### Problem to work on
Type the data below again exactly. Omit all pictures.

### Data below
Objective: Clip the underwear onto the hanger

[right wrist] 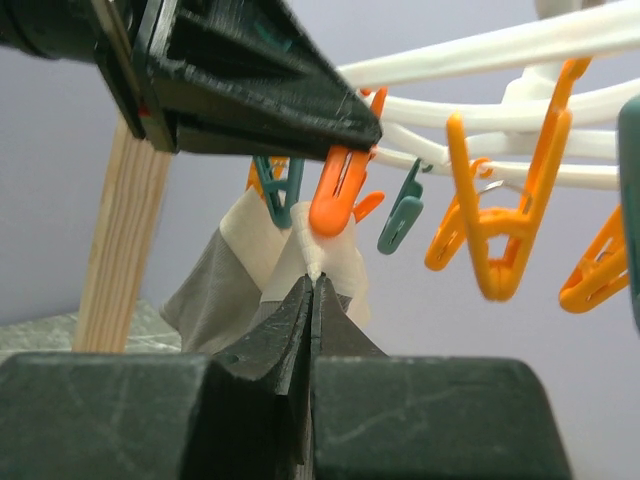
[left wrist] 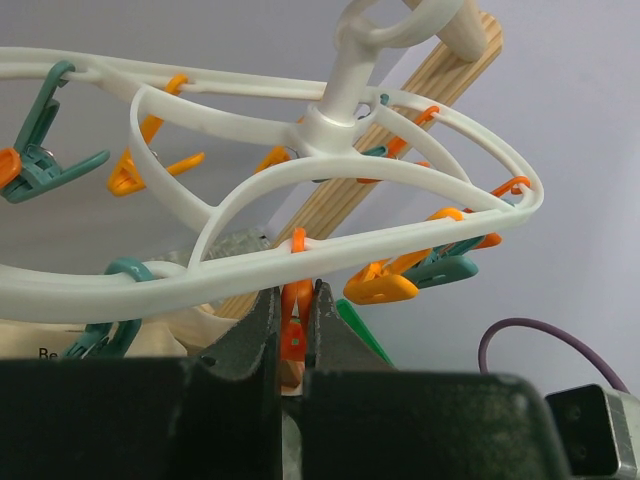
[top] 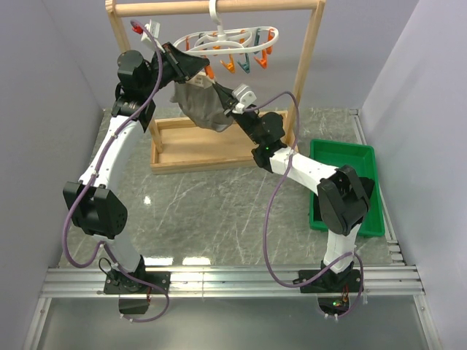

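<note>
High rear view down over the table [top: 204,211]; both wrist views close, upward at the same hanger [left wrist: 325,125]

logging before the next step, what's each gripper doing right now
Left gripper: shut on an orange clothespin.
Right gripper: shut on the underwear.

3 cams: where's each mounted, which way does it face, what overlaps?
Top external: above, behind the bases, facing down-forward at table, wooden rack, hanger; left arm, right arm whole.
Left wrist: on that wrist, tilted up under the hanger; left jaws shut on an orange clothespin.
Right wrist: tilted up; right jaws pinch the underwear waistband below that clothespin.
Shared: all three see the hanger.
</note>
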Motion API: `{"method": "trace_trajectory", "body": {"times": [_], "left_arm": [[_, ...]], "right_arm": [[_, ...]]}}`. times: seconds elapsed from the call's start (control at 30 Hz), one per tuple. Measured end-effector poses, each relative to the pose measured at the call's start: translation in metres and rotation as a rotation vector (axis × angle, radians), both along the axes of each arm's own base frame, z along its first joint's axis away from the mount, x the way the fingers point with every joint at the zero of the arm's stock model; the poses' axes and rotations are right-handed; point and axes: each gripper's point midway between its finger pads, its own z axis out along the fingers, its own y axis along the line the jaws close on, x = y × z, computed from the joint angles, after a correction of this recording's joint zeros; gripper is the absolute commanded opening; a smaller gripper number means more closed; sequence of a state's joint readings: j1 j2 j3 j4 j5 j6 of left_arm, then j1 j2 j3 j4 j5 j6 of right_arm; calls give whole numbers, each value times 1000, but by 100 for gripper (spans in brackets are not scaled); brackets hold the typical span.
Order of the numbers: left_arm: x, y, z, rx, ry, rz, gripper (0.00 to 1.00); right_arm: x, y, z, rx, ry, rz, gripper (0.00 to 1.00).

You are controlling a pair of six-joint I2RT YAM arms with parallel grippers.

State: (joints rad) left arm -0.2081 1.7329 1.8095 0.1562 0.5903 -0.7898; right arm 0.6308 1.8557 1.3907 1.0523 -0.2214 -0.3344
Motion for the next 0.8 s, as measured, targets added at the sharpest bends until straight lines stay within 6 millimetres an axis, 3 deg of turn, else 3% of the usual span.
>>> {"method": "trace_trajectory", "body": {"times": [0.47, 0.8], "left_arm": [[0, 0, 1, -14, 5, -3, 1], [0, 1, 1, -14, 2, -7, 9]], "right_arm": [[4, -1, 11, 14, -1, -16, 0], [11, 3, 11, 15, 5, -16, 0]]}}
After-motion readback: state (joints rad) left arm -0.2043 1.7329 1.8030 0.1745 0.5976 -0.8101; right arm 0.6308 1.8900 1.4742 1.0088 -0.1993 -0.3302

### Answer for this exercise
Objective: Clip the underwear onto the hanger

[right wrist] 
[left wrist] 
[top] 

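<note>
High rear view down over the table [top: 204,211]; both wrist views close, upward at the same hanger [left wrist: 325,125]

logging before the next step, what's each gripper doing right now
Left gripper: shut on an orange clothespin.
Right gripper: shut on the underwear.

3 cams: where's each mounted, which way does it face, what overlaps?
Top external: above, behind the bases, facing down-forward at table, wooden rack, hanger; left arm, right arm whole.
Left wrist: on that wrist, tilted up under the hanger; left jaws shut on an orange clothespin.
Right wrist: tilted up; right jaws pinch the underwear waistband below that clothespin.
Shared: all three see the hanger.
</note>
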Motion API: `{"method": "trace_trajectory", "body": {"times": [_], "left_arm": [[_, ...]], "right_arm": [[_, ...]]}}`. times: seconds elapsed from the call's start (control at 30 Hz), one per tuple. Measured end-effector poses, each relative to the pose measured at the call's start: translation in metres and rotation as a rotation vector (axis × angle, radians), both along the axes of each arm's own base frame, z along its first joint's axis away from the mount, x the way the fingers point with every joint at the zero of the arm's stock model; the poses' axes and rotations are right-handed; point and axes: each gripper's point midway between its finger pads, its own z axis out along the fingers, its own y axis along the line the jaws close on, x = y × z, computed from the joint angles, after a correction of this recording's joint zeros; gripper is the absolute commanded opening; a smaller gripper number means more closed; sequence of a state's joint readings: j1 j2 j3 j4 j5 j6 of left_arm, then j1 j2 j3 j4 j5 j6 of right_arm; calls give whole numbers, each value times 1000, but by 100 for gripper (spans in brackets are not scaled); brackets hold the typical span.
Order of the numbers: left_arm: x, y, z, rx, ry, rz, gripper (0.00 to 1.00); right_arm: x, y, z, rx, ry, rz, gripper (0.00 to 1.00).

You are controlling a pair of six-joint I2RT YAM arms with parallel grippers.

State: (joints rad) left arm -0.2081 1.7329 1.8095 0.1562 0.5903 -0.7898; right arm 0.6308 1.8557 1.3907 1.0523 -0.2214 -0.3344
Motion for the next 0.8 s, as measured, targets added at the sharpest bends until straight lines stay within 6 millimetres an axis, 3 deg of turn, else 3% of the usual span.
>>> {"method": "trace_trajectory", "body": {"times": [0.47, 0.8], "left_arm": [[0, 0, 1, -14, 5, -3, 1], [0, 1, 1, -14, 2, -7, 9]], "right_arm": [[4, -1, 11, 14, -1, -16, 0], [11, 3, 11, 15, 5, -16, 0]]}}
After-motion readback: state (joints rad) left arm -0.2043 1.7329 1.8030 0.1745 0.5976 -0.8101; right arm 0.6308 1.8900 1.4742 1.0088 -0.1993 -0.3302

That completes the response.